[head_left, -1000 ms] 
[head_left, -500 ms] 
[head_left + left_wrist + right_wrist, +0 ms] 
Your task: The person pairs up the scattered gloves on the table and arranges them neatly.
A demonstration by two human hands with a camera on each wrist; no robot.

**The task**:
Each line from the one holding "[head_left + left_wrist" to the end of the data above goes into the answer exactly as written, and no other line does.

**Response**:
[head_left + left_wrist + right_wrist, +0 ms] 
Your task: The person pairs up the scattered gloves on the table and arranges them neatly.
A demonstration by two human hands with a camera on each wrist; no robot.

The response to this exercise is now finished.